Nagy Zsófia Brigitta, Barták Barbara Kinga, Kalmár Alexandra, Galamb Orsolya, Wichmann Barnabás, Dank Magdolna, Igaz Péter, Tulassay Zsolt, Molnár Béla
Molecular Gastroenterology Laboratory, 2nd Department of Internal Medicine, Semmelweis University, Szentkirályi street 46, Budapest, 1088, Hungary.
Molecular Medicine Research Group, Hungarian Academy of Sciences, Budapest, Hungary.
Pathol Oncol Res. 2019 Jan;25(1):97-105. doi: 10.1007/s12253-017-0308-1. Epub 2017 Oct 4.
MicroRNAs (miRNAs) have been found to play a critical role in colorectal adenoma-carcinoma sequence. MiRNA-specific high-throughput arrays became available to detect promising miRNA expression alterations even in biological fluids, such as plasma samples, where miRNAs are stable. The purpose of this study was to identify circulating miRNAs showing altered expression between normal colonic (N), tubular adenoma (ADT), tubulovillous adenoma (ADTV) and colorectal cancer (CRC) matched plasma and tissue samples. Sixteen peripheral plasma and matched tissue biopsy samples (N n = 4; ADT n = 4; ADTV n = 4; CRC n = 4) were selected, and total RNA including miRNA fraction was isolated. MiRNAs from plasma samples were extracted using QIAamp Circulating Nucleic Acid Kit (Qiagen). Matched tissue-plasma miRNA microarray experiments were conducted by GeneChip® miRNA 3.0 Array (Affymetrix). RT-qPCR (microRNA Ready-to-use PCR Human Panel I + II; Exiqon) was used for validation. Characteristic miRNA expression alterations were observed in comparison of AD and CRC groups (miR-149*, miR-3196, miR-4687) in plasma samples. In the N vs. CRC comparison, significant overexpression of miR-612, miR-1296, miR-933, miR-937 and miR-1207 was detected by RT-PCR (p < 0.05). Similar expression pattern of these miRNAs were observed using microarray in tissue pairs, as well. Although miRNAs were also found in circulatory system in a lower concentration compared to tissues, expression patterns slightly overlapped between tissue and plasma samples. Detected circulating miRNA alterations may originate not only from the primer tumor but from other cell types including immune cells.

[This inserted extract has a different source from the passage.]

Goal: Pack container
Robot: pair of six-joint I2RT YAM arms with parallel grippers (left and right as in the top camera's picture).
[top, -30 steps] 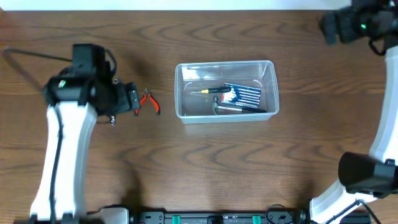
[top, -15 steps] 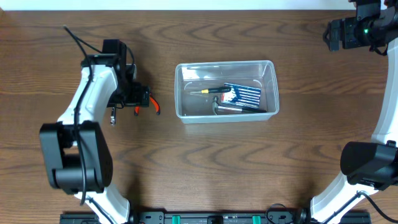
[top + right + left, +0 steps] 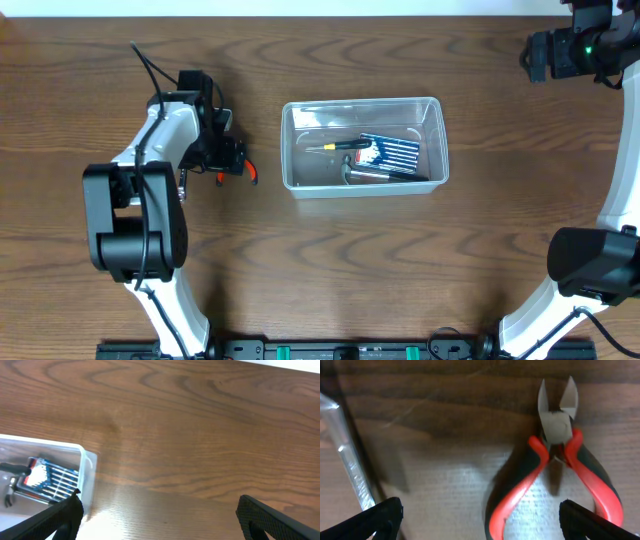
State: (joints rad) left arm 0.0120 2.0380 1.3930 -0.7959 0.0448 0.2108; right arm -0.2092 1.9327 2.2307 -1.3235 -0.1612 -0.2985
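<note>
L gripper (image 3: 479,510) is hanging low over the pliers (image 3: 559,427), fingers spread wide and gripping nothing. Pliers are lying flat on the table (image 3: 400,260), left of the container (image 3: 360,101), near it but not touching. Their red/black handles are splayed and the cutter tips are slightly parted.

Risks, as judged:
- Pliers are sitting off-centre btw the fingers, toward the one at the wrist view's right edge. That finger is prob going to land on a handle instead of outside it, w/ the tool skidding or twisting out.
- Squeezing splayed handles is likely making them scissor shut mid-grip, loosening the hold.
- A thin shiny metal piece (image 3: 351,462) is lying by the other finger and could be getting nudged or pinched along.
- On the carry, a weak hold is risking a drop short of the rim, or a clip that shoves the tub.

Container is sitting mid-table, upright, no lid on it. It is holding a yellow/black screwdriver (image 3: 338,146), a blue striped pack (image 3: 392,152) (contents too small to tell) and a silver tool (image 3: 368,175) by the near wall. All are crowding centre/right, so the left end is looking free for the pliers.

R gripper (image 3: 157,510) is hovering well apart near the table's far right corner, fingers apart and holding nothing.
</note>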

微小RNA(miRNA)已被发现,在结直肠腺瘤-癌序列中起着关键作用。即使在生物体液(如血浆样本,其中miRNA稳定)中,也可使用特定于miRNA的高通量阵列来检测有前景的miRNA表达改变。本研究的目的是鉴定在正常结肠(N)、管状腺瘤(ADT)、绒毛状管状腺瘤(ADTV)和结直肠癌(CRC)匹配的血浆和组织样本之间显示表达改变的循环miRNA。选择了16份外周血浆和匹配的组织活检样本(N n = 4;ADT n = 4;ADTV n = 4;CRC n = 4),并分离了包括miRNA部分的总RNA。使用QIAamp循环核酸试剂盒(Qiagen)从血浆样本中提取miRNA。通过GeneChip® miRNA 3.0阵列(Affymetrix)进行匹配的组织-血浆miRNA微阵列实验。使用RT-qPCR(miRNA即用型PCR人试剂盒I + II;Exiqon)进行验证。在血浆样本中比较AD组和CRC组(miR-149*、miR-3196、miR-4687)时,观察到了特征性的miRNA表达改变。在N与CRC的比较中,通过RT-PCR检测到miR-612、miR-1296、miR-933、miR-937和miR-1207显著过表达(p < 0.05)。在组织对中使用微阵列也观察到了这些miRNA的相似表达模式。尽管与组织相比,在循环系统中也发现miRNA的浓度较低,但组织和血浆样本之间的表达模式略有重叠。检测到的循环miRNA改变可能不仅源于原发肿瘤,还源于包括免疫细胞在内的其他细胞类型。